La metodologia utilizzata da Abbott e Barron apre nuove prospettive per la ricerca paleoclimatica. L’analisi ad alta risoluzione dei microfossili nelle carote di ghiaccio potrebbe rivelare dettagli inediti su altri eventi climatici estremi del passato, contribuendo a una migliore comprensione dei meccanismi che governano le interazioni tra vulcanismo, oceani e atmosfera. Questa conoscenza risulta particolarmente preziosa nell’attuale contesto di cambiamenti climatici, poiché aiuta a comprendere come eventi naturali estremi possano influenzare i sistemi climatici globali.
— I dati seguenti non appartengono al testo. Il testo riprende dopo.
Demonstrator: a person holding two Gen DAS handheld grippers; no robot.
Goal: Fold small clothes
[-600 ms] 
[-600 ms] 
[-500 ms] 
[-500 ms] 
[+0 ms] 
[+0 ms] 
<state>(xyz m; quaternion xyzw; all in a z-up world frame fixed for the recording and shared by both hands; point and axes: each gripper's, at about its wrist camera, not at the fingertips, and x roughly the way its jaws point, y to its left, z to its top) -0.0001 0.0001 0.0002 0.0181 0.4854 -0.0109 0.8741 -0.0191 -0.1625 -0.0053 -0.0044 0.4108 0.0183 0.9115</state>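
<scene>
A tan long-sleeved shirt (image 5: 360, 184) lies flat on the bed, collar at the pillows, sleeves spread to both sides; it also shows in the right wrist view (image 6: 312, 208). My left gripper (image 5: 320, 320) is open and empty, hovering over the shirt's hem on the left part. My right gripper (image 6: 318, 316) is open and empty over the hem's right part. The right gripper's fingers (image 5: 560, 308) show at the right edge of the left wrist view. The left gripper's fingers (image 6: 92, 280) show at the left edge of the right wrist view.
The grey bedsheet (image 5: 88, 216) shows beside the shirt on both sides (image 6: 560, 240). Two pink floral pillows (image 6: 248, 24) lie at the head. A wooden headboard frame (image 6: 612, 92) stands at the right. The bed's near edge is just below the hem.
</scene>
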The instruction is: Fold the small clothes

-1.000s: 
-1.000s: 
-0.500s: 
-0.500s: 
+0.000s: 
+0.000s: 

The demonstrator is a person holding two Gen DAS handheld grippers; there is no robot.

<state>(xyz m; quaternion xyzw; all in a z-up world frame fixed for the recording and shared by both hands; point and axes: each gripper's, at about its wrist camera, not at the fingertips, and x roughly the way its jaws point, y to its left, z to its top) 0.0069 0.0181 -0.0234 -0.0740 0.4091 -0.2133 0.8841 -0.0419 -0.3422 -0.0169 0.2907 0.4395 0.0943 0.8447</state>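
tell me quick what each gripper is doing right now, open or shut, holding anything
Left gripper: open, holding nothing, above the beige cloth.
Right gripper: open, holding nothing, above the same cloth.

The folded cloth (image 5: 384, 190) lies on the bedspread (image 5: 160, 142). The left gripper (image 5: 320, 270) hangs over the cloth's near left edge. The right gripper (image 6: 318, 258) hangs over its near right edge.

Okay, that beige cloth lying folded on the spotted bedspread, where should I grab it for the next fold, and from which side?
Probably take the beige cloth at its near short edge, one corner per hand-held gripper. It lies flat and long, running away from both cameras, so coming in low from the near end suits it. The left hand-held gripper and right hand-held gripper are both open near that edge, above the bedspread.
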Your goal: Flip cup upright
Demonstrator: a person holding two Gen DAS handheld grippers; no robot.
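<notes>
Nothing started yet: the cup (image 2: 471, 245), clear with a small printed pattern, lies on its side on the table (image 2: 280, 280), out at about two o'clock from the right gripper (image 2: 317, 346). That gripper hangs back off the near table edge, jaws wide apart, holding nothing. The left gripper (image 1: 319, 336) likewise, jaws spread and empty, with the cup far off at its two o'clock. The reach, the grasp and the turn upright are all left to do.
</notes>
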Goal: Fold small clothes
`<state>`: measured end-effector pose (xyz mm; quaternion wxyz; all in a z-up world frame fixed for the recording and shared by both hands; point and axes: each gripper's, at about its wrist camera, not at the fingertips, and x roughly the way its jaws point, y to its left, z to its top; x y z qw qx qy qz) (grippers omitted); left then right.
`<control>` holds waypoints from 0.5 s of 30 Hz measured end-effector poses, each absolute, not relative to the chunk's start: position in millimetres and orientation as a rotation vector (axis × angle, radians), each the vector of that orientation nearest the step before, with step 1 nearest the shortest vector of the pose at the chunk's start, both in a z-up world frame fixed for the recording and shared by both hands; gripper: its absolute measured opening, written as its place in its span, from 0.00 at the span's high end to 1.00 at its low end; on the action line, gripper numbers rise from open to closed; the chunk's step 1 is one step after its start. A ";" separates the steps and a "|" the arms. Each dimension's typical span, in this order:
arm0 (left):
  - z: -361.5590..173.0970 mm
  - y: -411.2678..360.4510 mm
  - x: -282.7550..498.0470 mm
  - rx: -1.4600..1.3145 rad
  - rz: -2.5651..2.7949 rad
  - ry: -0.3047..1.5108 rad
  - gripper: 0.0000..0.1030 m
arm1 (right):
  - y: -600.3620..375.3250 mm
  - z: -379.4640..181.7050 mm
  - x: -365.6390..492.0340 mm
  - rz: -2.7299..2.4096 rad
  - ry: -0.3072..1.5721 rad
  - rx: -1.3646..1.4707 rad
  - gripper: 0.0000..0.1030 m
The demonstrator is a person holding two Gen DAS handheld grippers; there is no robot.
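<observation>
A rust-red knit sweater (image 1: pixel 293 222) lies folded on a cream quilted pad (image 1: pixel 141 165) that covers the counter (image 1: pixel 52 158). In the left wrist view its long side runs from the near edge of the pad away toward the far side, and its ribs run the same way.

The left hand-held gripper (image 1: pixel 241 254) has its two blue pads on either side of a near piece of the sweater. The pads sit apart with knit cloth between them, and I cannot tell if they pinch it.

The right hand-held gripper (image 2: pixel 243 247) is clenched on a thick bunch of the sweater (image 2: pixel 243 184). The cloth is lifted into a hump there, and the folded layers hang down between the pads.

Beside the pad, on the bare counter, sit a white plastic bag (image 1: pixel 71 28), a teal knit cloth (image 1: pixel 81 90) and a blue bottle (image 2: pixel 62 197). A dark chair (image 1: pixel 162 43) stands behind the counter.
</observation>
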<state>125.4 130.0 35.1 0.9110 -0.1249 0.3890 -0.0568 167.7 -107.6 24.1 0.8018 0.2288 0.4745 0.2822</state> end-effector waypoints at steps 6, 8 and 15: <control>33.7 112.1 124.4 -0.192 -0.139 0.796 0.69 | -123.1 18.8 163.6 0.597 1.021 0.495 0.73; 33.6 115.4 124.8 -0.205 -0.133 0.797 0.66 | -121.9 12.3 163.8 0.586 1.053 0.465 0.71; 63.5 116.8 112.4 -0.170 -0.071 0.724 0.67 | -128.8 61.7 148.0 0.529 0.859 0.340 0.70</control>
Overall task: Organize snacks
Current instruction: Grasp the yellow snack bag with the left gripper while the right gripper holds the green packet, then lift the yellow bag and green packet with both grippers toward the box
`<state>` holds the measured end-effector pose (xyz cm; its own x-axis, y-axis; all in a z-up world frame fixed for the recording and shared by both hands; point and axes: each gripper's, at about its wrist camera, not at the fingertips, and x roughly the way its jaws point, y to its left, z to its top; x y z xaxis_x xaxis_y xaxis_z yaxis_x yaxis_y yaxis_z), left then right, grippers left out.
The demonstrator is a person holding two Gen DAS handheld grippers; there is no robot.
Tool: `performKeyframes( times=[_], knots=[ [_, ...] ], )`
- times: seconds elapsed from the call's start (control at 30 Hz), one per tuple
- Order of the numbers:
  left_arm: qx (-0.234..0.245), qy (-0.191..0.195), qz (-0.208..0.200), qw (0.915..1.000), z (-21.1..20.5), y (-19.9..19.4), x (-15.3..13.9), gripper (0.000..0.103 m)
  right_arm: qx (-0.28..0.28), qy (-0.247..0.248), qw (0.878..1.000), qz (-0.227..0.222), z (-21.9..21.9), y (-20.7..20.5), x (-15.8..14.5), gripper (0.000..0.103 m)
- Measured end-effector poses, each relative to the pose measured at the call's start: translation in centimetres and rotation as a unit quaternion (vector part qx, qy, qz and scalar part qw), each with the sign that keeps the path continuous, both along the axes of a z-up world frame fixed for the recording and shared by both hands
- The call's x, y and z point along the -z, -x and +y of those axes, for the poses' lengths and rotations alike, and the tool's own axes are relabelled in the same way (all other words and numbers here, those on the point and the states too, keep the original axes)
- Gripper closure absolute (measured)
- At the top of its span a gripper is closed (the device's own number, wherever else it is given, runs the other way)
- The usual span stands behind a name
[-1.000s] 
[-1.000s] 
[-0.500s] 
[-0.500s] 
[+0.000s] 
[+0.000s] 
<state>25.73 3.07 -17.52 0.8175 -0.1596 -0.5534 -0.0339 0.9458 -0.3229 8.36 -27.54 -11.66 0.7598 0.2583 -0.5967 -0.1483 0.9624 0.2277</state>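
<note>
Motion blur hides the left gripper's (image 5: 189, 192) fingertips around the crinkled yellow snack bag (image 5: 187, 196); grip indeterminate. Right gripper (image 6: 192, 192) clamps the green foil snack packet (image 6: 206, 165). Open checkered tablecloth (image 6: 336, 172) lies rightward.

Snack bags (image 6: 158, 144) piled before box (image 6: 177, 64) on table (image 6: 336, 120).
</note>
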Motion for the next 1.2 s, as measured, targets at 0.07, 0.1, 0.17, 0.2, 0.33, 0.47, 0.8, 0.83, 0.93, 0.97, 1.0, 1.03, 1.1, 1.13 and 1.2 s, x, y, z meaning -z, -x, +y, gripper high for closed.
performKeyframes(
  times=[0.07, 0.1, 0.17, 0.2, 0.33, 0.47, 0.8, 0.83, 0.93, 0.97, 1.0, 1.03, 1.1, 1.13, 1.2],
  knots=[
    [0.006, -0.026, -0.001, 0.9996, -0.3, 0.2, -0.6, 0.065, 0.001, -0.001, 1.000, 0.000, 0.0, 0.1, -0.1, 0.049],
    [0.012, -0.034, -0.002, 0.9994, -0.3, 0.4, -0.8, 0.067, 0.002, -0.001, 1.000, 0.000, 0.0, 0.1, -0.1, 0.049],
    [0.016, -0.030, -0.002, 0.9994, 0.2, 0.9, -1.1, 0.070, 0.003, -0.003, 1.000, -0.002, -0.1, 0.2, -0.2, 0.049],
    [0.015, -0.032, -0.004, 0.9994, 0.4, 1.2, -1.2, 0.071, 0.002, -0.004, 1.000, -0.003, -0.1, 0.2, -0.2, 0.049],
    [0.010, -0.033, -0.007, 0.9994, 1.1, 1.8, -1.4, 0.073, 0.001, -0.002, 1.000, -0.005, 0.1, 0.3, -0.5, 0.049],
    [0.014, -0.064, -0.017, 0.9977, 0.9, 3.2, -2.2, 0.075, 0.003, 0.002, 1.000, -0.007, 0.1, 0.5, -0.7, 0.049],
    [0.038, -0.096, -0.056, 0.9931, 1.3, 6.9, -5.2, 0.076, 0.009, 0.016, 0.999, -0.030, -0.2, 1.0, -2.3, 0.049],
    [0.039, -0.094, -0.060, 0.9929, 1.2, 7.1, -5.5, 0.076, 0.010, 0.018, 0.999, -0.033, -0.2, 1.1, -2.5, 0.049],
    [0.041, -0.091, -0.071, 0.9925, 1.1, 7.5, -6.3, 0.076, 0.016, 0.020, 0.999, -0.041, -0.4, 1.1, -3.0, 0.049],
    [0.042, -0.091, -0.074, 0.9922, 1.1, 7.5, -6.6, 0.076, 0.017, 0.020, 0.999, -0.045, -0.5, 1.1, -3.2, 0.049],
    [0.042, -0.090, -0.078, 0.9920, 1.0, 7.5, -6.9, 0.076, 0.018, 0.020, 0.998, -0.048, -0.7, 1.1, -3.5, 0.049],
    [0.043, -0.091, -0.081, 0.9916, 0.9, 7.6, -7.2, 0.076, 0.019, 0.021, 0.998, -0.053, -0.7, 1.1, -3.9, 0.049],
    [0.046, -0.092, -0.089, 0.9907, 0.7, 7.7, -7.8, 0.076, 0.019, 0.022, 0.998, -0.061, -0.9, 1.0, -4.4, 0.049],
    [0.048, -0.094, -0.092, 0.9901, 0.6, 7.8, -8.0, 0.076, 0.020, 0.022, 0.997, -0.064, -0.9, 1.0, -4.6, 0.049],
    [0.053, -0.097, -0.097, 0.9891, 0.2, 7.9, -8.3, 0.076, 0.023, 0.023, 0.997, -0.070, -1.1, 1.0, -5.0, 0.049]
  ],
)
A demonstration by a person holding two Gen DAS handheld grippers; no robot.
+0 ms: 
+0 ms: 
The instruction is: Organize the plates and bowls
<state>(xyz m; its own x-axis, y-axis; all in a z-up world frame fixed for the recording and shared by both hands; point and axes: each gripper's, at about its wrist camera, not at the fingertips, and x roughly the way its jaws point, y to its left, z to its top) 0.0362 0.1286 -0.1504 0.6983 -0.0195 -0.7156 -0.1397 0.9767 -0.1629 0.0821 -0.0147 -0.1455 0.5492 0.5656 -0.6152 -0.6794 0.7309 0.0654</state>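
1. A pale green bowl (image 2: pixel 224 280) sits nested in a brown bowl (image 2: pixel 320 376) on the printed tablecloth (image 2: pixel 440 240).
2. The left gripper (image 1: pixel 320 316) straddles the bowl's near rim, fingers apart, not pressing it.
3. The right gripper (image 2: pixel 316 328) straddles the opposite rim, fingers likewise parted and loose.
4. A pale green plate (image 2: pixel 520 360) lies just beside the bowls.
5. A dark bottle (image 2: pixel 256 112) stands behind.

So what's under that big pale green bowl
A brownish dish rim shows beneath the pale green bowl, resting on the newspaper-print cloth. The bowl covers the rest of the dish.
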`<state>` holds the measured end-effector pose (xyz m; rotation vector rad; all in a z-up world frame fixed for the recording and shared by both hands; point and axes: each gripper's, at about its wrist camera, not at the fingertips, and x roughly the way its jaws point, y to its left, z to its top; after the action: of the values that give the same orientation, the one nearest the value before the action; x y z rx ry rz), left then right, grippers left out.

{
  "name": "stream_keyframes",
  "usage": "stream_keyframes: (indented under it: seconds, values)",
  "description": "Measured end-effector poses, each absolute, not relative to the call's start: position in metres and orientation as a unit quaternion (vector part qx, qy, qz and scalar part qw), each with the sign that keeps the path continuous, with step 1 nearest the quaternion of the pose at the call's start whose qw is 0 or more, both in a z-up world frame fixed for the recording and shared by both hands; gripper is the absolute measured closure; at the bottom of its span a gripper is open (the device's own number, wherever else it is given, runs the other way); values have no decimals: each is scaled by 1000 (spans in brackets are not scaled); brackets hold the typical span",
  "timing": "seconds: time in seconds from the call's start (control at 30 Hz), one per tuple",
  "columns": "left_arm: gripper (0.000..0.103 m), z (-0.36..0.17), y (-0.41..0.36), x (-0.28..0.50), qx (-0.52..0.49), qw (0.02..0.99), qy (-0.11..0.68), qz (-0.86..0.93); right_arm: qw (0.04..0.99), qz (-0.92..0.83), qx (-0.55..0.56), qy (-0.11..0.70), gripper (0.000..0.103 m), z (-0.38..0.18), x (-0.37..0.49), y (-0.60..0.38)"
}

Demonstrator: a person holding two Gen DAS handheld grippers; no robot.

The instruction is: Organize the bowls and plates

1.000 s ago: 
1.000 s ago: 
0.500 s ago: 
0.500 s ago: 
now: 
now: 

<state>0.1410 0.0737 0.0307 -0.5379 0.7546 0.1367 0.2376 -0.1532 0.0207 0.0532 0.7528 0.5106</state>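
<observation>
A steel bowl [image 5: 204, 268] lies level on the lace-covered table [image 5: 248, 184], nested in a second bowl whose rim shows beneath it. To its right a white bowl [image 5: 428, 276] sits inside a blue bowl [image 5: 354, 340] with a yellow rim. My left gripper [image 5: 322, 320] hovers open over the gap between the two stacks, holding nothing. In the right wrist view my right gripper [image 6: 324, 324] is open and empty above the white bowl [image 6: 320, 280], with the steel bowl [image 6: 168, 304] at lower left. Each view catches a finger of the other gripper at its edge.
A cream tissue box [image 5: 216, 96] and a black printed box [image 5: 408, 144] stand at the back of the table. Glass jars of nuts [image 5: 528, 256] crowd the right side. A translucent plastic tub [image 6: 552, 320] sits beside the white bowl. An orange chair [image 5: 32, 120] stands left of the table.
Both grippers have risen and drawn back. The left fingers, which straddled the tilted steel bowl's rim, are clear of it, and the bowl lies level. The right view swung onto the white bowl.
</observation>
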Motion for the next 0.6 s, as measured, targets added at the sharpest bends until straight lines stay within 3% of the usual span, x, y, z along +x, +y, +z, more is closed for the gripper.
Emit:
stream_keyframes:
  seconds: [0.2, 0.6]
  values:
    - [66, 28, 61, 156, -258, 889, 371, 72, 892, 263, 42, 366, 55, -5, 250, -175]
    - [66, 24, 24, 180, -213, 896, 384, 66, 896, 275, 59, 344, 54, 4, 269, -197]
Il lavoro dei due ricercatori dimostra inoltre l’importanza della collaborazione interdisciplinare nella scienza moderna. L’integrazione di competenze in paleoclimatologia, geologia marina, microbiologia e storia ha permesso di risolvere un enigma che aveva sfidato generazioni di studiosi. La scoperta sottolinea come eventi apparentemente localizzati, come eruzioni vulcaniche sottomarine in aree tropicali, possano avere conseguenze globali attraverso complessi meccanismi di teleconnessione atmosferica.
L’evento del 536 d.C. rappresenta un monito sulla fragilità degli equilibri climatici terrestri e sulla vulnerabilità delle civiltà umane di fronte a perturbazioni ambientali di grande scala. La capacità di decifrare questi eventi del passato attraverso l’analisi scientifica dei ghiacci polari offre strumenti preziosi per anticipare e prepararsi a possibili eventi simili nel futuro, confermando il ruolo cruciale della ricerca paleoclimatica nella comprensione del sistema Terra e delle sue dinamiche complesse.